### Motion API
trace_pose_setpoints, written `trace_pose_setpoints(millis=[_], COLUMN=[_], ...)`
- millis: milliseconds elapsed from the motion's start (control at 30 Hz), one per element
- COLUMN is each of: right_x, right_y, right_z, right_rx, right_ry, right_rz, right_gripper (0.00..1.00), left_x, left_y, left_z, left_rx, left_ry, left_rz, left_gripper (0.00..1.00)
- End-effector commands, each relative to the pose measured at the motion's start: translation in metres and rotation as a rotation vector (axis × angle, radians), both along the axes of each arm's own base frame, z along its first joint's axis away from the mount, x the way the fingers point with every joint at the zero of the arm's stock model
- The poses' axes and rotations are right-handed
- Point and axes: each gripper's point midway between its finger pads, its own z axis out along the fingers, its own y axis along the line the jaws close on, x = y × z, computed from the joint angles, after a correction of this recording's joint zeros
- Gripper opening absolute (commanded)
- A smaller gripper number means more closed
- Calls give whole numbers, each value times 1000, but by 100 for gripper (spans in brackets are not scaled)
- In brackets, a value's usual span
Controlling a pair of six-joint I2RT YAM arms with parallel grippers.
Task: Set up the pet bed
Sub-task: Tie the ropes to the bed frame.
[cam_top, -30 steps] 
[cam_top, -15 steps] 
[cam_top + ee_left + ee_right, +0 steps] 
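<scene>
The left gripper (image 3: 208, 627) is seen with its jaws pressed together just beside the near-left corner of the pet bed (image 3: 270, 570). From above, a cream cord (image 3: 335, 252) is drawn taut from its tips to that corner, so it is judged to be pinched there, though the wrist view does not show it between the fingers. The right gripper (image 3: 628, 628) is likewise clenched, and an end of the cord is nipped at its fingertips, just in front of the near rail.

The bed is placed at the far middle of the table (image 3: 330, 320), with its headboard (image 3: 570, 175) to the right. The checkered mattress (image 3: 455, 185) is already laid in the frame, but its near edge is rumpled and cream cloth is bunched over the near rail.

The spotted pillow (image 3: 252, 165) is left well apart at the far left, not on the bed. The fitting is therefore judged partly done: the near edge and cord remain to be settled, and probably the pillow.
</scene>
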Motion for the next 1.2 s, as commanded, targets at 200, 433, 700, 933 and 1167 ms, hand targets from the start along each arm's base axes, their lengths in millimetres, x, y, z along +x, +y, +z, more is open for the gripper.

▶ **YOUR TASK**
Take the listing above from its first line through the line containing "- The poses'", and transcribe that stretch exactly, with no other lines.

▶ **ANSWER SPACE**
### Motion API
trace_pose_setpoints, written `trace_pose_setpoints(millis=[_], COLUMN=[_], ...)`
- millis: milliseconds elapsed from the motion's start (control at 30 Hz), one per element
- COLUMN is each of: right_x, right_y, right_z, right_rx, right_ry, right_rz, right_gripper (0.00..1.00), left_x, left_y, left_z, left_rx, left_ry, left_rz, left_gripper (0.00..1.00)
- End-effector commands, each relative to the pose measured at the motion's start: translation in metres and rotation as a rotation vector (axis × angle, radians), both along the axes of each arm's own base frame, z along its first joint's axis away from the mount, x the way the fingers point with every joint at the zero of the arm's stock model
- The poses' axes and rotations are right-handed

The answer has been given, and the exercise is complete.